> [Instructions to follow]
Take every line from the records below that includes the word "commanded".

Dataset entries
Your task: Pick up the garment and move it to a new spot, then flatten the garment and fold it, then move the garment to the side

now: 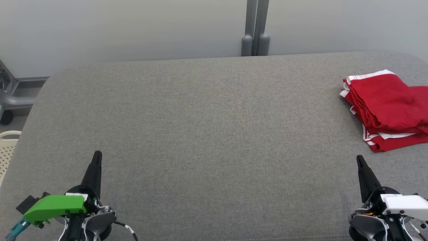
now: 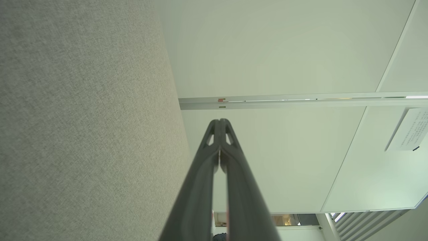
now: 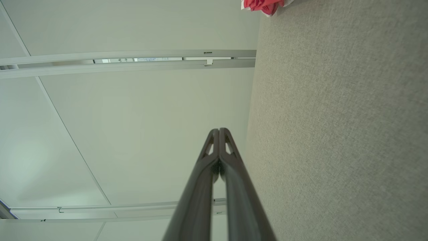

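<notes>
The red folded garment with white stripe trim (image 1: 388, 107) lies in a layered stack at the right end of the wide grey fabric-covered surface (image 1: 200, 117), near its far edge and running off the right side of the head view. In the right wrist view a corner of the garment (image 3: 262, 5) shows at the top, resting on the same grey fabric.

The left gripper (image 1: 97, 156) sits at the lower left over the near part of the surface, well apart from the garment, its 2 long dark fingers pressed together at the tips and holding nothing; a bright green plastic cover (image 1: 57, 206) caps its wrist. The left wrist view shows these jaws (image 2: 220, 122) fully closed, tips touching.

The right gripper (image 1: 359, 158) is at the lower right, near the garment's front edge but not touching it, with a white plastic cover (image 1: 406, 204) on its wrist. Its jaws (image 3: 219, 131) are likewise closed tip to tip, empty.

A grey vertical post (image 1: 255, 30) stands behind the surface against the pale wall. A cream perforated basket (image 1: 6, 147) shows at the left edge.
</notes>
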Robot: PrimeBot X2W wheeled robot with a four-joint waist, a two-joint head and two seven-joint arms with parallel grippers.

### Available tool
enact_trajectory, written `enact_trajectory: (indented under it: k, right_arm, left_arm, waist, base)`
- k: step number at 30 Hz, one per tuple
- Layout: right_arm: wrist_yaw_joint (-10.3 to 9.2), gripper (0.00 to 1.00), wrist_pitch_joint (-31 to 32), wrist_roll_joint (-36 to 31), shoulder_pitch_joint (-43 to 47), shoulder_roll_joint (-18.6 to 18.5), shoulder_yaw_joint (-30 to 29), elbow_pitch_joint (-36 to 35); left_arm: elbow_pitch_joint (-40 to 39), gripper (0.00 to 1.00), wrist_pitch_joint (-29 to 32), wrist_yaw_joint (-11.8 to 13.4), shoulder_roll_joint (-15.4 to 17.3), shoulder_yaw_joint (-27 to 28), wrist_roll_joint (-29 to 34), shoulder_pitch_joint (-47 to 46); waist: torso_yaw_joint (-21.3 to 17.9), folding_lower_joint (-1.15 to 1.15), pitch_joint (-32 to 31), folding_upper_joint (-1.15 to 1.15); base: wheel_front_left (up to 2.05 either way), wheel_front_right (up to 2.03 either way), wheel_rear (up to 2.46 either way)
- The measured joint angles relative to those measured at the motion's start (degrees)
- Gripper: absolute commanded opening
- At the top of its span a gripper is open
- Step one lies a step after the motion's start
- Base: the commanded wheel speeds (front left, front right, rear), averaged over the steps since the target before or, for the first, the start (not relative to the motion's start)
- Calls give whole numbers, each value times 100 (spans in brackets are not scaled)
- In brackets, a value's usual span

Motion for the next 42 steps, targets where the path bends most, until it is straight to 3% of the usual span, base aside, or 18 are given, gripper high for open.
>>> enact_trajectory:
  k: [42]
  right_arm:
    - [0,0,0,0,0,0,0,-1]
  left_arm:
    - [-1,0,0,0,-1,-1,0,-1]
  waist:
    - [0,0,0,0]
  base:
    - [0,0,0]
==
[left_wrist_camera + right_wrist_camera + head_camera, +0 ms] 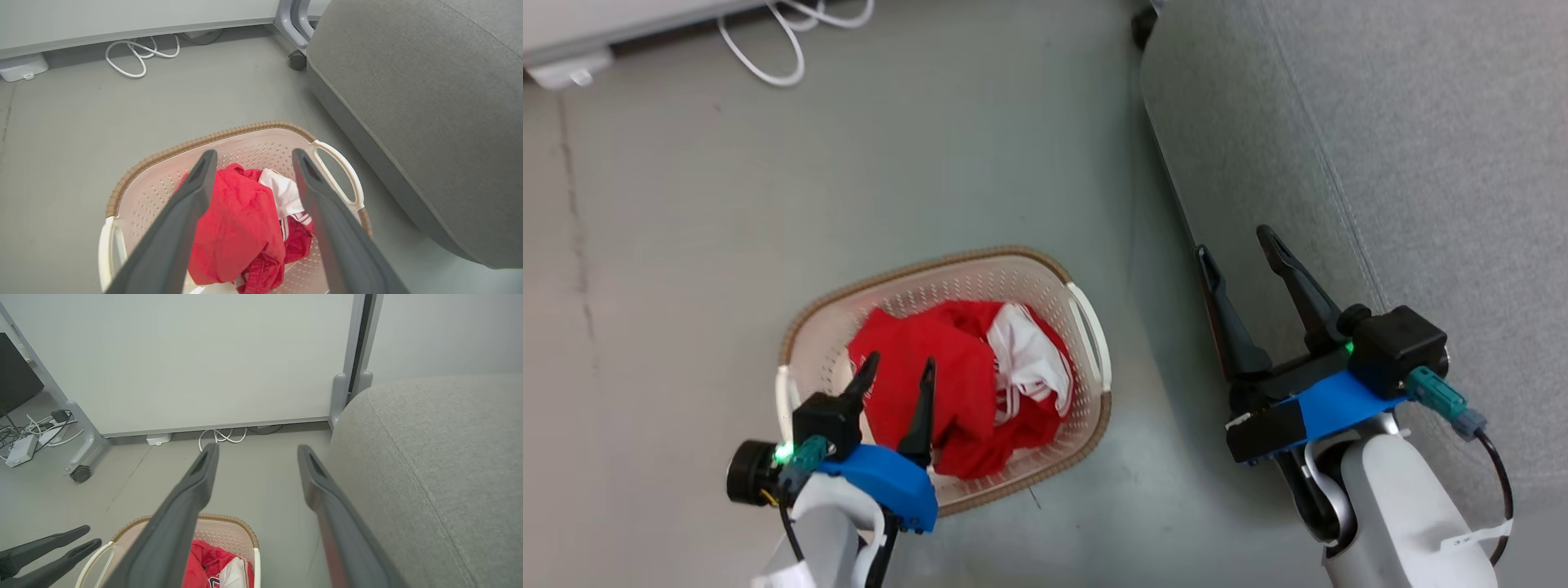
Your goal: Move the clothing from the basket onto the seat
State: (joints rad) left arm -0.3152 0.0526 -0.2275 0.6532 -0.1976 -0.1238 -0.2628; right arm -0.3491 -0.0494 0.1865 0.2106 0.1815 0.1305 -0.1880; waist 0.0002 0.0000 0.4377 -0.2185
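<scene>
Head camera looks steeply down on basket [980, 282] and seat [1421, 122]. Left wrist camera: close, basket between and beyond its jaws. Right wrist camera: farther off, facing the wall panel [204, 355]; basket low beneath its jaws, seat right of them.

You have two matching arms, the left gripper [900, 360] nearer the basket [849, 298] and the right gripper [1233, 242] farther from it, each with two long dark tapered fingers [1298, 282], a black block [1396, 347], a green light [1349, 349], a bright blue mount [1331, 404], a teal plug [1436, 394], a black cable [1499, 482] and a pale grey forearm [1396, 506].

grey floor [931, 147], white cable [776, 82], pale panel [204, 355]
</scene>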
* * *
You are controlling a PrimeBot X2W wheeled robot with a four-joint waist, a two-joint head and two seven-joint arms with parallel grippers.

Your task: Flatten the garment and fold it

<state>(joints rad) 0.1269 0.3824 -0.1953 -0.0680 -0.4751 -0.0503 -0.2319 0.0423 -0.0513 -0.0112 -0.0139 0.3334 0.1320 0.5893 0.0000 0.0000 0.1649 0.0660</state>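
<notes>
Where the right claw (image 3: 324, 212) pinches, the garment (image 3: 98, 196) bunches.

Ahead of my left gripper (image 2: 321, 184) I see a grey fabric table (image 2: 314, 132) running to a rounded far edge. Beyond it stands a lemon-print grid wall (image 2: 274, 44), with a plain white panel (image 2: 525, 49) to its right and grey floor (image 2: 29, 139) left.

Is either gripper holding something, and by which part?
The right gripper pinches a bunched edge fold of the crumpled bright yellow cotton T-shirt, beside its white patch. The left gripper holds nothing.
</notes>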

> [Result of the task]
- Gripper: absolute commanded opening
- Base: the commanded wheel speeds (front left, front right, rear), averaged over the steps since the target before or, for the first, the start (not relative to the motion's start)

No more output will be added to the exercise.